When we went on a visit to Melanie, who lives in Milford, MA, with AnnMarie and family, we took my father along. We visited Newport on Road Island, the area where my father had been stationed for part of his training.
He had completed in basic training in California.
As the war continued, battle-weary construction battalions and other units in the Pacific were returned to the United States to the Construction Battalion Recuperation and Replacement Center at Camp Parks, Shoemaker, California. At Camp Parks, battalions were reformed and reorganized, or as was the case in several instances, the battalions were simply disestablished and the men assigned to other battalions.

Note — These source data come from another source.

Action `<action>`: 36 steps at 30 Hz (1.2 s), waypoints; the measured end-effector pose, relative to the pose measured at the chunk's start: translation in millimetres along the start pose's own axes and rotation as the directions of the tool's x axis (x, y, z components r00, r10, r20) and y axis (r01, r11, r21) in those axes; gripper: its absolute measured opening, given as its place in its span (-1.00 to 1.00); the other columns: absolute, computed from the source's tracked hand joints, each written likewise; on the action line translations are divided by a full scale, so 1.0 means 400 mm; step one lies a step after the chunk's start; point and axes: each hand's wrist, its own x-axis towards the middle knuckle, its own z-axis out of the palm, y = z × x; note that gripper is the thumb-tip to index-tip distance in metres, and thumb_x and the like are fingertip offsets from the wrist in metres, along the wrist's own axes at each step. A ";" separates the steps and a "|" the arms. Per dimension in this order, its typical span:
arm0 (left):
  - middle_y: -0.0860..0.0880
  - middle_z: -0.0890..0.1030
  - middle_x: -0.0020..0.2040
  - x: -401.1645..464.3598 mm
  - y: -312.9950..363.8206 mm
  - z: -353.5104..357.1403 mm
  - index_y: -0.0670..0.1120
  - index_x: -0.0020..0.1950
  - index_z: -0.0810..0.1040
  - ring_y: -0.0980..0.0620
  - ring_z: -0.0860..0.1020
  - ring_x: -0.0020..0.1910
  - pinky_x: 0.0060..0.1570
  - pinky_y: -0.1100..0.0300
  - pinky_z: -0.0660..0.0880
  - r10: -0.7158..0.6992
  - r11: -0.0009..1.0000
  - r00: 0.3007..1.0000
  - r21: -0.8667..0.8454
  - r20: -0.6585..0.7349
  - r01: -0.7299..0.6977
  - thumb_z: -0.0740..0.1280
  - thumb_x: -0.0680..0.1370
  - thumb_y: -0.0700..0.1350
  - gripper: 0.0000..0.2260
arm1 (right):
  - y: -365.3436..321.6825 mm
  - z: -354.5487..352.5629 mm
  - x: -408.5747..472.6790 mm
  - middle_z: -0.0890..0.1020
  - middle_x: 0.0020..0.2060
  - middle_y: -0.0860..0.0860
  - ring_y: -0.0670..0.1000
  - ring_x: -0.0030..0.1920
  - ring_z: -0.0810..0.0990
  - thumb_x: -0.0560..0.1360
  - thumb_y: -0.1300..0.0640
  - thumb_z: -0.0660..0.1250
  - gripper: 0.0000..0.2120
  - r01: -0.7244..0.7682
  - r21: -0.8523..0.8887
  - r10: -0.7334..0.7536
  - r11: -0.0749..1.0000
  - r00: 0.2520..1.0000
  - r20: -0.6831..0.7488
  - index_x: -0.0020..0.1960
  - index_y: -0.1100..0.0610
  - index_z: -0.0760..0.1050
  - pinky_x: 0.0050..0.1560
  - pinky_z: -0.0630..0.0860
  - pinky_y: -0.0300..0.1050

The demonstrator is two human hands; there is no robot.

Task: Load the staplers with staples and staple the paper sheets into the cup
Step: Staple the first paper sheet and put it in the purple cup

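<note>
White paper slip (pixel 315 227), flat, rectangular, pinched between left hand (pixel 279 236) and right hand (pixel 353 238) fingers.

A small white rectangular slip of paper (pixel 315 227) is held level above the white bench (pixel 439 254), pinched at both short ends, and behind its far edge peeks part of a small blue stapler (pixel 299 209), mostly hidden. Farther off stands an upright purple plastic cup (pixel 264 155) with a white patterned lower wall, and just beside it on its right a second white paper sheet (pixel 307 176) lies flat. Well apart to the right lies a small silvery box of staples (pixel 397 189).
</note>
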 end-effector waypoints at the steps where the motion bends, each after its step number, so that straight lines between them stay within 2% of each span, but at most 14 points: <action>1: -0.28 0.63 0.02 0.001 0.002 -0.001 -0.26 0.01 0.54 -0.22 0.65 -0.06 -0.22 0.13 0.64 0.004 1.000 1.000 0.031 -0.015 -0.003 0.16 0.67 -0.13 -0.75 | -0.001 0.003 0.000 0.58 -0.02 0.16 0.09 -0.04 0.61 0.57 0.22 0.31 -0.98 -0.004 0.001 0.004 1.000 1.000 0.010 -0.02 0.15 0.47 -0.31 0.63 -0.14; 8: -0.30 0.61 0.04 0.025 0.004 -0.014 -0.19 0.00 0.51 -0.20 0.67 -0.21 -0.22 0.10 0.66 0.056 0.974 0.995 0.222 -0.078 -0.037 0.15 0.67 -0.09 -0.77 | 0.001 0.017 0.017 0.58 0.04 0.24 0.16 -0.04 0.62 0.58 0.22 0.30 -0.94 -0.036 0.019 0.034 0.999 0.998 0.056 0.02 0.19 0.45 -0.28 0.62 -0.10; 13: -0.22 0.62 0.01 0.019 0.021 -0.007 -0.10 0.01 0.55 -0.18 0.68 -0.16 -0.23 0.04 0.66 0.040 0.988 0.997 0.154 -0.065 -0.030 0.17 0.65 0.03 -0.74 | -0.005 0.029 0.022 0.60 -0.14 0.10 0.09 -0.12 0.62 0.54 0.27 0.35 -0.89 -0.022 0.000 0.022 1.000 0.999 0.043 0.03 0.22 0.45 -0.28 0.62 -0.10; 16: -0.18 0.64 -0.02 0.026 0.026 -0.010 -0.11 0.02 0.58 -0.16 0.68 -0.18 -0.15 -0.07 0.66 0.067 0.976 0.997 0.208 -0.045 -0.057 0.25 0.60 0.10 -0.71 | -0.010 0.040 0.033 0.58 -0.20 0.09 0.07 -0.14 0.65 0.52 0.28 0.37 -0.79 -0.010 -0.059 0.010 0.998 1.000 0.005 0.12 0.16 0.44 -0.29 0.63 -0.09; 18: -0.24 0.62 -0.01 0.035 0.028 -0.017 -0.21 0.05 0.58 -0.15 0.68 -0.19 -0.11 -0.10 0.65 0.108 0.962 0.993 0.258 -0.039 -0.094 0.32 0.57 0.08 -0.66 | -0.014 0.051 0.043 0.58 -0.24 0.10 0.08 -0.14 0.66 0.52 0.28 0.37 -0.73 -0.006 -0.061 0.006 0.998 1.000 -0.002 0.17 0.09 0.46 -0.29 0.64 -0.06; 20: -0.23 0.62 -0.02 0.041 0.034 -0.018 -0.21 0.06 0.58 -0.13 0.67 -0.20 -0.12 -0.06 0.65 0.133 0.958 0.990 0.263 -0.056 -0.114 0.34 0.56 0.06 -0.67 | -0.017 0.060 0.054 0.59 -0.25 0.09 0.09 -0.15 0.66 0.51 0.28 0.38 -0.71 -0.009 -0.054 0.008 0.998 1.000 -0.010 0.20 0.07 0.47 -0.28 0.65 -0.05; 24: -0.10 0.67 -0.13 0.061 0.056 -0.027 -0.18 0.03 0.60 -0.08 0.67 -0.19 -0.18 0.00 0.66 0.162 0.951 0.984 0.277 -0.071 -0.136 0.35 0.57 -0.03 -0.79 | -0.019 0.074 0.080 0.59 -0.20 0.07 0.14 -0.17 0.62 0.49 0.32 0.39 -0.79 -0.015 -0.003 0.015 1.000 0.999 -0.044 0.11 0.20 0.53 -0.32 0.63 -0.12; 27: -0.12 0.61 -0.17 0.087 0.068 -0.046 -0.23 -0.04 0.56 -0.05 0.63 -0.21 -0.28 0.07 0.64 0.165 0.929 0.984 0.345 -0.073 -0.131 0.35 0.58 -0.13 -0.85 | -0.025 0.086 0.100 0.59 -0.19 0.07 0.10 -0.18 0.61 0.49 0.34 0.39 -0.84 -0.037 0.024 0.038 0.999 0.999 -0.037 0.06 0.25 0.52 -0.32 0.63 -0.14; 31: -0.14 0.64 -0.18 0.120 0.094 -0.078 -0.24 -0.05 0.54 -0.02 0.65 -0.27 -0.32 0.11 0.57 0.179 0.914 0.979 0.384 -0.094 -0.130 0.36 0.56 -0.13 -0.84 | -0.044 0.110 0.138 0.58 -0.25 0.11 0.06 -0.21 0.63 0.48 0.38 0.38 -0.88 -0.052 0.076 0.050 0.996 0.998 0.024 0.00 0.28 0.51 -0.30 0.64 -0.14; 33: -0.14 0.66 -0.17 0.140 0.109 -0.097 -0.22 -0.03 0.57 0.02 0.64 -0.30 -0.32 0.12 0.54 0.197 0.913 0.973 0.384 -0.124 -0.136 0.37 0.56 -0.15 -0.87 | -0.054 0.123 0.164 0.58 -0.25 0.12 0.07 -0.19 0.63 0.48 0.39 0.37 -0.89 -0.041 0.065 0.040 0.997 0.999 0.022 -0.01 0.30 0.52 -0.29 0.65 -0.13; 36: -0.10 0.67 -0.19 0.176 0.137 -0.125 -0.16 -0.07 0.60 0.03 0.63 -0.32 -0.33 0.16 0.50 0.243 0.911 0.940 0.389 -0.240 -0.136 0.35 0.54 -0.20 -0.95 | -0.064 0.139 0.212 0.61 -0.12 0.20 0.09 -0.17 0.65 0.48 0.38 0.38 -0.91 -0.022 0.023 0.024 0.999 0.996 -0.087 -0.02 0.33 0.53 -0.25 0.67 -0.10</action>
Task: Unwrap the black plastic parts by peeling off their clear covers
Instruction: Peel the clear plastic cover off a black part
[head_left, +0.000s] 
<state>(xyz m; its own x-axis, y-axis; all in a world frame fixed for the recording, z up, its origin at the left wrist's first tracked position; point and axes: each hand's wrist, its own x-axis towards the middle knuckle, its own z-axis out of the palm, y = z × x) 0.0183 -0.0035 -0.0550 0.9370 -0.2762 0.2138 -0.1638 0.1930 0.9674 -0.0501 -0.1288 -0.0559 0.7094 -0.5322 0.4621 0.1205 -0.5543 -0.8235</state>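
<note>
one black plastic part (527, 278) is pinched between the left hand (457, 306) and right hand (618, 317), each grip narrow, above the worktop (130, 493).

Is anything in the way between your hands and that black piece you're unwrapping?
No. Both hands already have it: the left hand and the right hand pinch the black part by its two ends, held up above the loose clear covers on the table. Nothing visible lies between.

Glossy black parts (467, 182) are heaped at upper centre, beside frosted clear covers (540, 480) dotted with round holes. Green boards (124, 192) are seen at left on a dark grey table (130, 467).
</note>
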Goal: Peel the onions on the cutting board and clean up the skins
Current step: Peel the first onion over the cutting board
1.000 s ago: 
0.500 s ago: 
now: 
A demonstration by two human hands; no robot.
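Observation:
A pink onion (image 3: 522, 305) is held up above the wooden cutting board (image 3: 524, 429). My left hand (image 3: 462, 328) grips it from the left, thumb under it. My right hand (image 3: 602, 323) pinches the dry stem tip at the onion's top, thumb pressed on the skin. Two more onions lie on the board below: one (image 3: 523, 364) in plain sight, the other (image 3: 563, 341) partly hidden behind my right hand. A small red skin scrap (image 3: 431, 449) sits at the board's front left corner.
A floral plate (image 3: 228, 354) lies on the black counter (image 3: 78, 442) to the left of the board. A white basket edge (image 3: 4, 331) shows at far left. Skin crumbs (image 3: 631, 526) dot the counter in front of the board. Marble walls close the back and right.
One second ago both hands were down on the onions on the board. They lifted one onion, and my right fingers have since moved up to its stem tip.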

Battle worn Seabees were given 30-day leaves for rest and recuperation. Most of the time, those on R&R did not come home but went to Hawaii. My dad said he had no happy memories of the place and did not care to ever go back. I can well-imagine what it must have been like knowing the war horrors seen to contemplate a moment of peace before going back to carnage.
At some point, after I was walking and was probably about age 2, my father came back to Price. I have some photos of him with me. He must have either been between training and deployment or home for reassignment. I am not certain. He was in his Navy uniform. The visit was just a hiatus because he then returned to battle in the Pacific. I didn’t see him again until I was five, almost six.
Dad spent his entire war experience in the Pacific.
During his war service, Dad was assigned to 135th NCB, the 65th NCB, the 17th NCB and 9th NCB.
He had the rating of MM2/c and, later, the rating MM1/C (T).
It was during his assignment with the 135th that he was stationed on Tinian.
Some of the first battalions were sent overseas immediately upon completion of boot training. The usual practice, however, was to ship the newly-formed battalion to an Advanced Base Depot at either Davisville, Rhode Island, or Port Hueneme, California for staging and outfitting.
The Seabees received six weeks of advanced military and technical training, unit training, and then were shipped overseas.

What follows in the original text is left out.